» **Description of the task**
Reproduce the listing below exactly, from its first line down to and including the line with "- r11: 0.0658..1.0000".

» **Dataset content**

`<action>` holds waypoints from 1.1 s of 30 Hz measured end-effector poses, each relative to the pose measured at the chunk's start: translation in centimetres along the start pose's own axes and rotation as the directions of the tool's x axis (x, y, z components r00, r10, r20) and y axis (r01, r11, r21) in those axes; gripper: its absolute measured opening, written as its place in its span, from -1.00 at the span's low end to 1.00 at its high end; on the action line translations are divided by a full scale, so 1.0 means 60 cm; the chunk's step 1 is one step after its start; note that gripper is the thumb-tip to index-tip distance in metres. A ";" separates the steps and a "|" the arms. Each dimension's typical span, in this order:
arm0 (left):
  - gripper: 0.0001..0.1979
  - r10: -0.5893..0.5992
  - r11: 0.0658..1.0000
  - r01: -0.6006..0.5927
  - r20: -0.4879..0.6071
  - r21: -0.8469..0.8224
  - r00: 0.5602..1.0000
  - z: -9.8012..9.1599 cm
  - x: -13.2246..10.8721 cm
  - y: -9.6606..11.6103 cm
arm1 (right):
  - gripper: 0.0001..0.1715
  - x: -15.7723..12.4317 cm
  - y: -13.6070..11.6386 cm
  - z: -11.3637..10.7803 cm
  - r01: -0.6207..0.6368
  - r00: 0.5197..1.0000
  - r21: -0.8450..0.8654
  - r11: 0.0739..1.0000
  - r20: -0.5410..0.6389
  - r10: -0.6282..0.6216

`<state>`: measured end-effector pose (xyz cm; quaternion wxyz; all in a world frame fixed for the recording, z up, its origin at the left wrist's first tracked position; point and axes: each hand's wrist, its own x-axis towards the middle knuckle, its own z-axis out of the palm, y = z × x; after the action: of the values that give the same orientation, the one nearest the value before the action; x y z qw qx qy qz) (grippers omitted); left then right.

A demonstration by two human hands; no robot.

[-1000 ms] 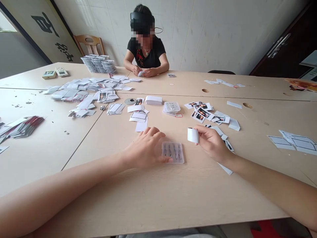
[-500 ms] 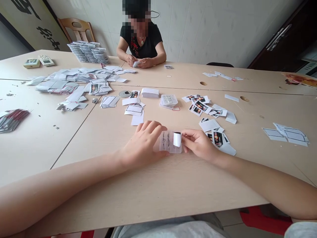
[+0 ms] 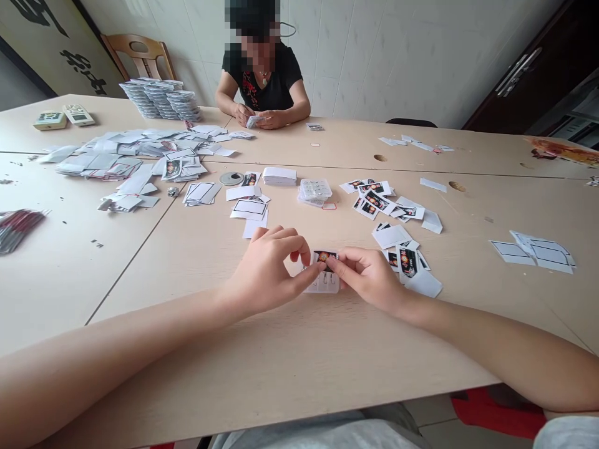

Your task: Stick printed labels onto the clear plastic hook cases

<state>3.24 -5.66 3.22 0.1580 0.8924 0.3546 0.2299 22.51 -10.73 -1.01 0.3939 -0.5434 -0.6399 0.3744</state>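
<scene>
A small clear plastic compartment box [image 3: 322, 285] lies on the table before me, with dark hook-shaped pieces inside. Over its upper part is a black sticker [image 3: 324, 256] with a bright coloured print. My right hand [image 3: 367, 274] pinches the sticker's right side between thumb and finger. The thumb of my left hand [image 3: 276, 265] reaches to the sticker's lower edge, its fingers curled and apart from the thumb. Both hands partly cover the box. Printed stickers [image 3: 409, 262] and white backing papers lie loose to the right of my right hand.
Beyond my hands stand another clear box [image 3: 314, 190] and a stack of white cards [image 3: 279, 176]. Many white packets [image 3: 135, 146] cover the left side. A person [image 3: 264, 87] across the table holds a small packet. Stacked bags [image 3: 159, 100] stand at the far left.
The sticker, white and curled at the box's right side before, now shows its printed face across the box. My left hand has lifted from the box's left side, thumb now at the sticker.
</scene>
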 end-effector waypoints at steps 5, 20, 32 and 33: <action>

» **Reply to the task**
`<action>` holds waypoints from 1.1 s of 30 Hz measured end-effector poses, each relative to the pose measured at the chunk's start: translation in centimetres along the start pose's own axes and rotation as the directions of the tool's x axis (x, y, z components r00, r10, r20) and y axis (r01, r11, r21) in those axes; gripper: its absolute measured opening, written as its place in its span, from -1.00 at the span's low end to 1.00 at its high end; on the action line translations are divided by a full scale, so 1.0 means 60 cm; the chunk's step 1 is one step after its start; note that gripper is the thumb-tip to index-tip distance in metres. A ";" separates the steps and a "|" the arms. Each dimension's typical span, in this order:
arm0 (left):
  - gripper: 0.0001..0.1979
  - r10: -0.5893..0.5992
  - r11: 0.0658..1.0000

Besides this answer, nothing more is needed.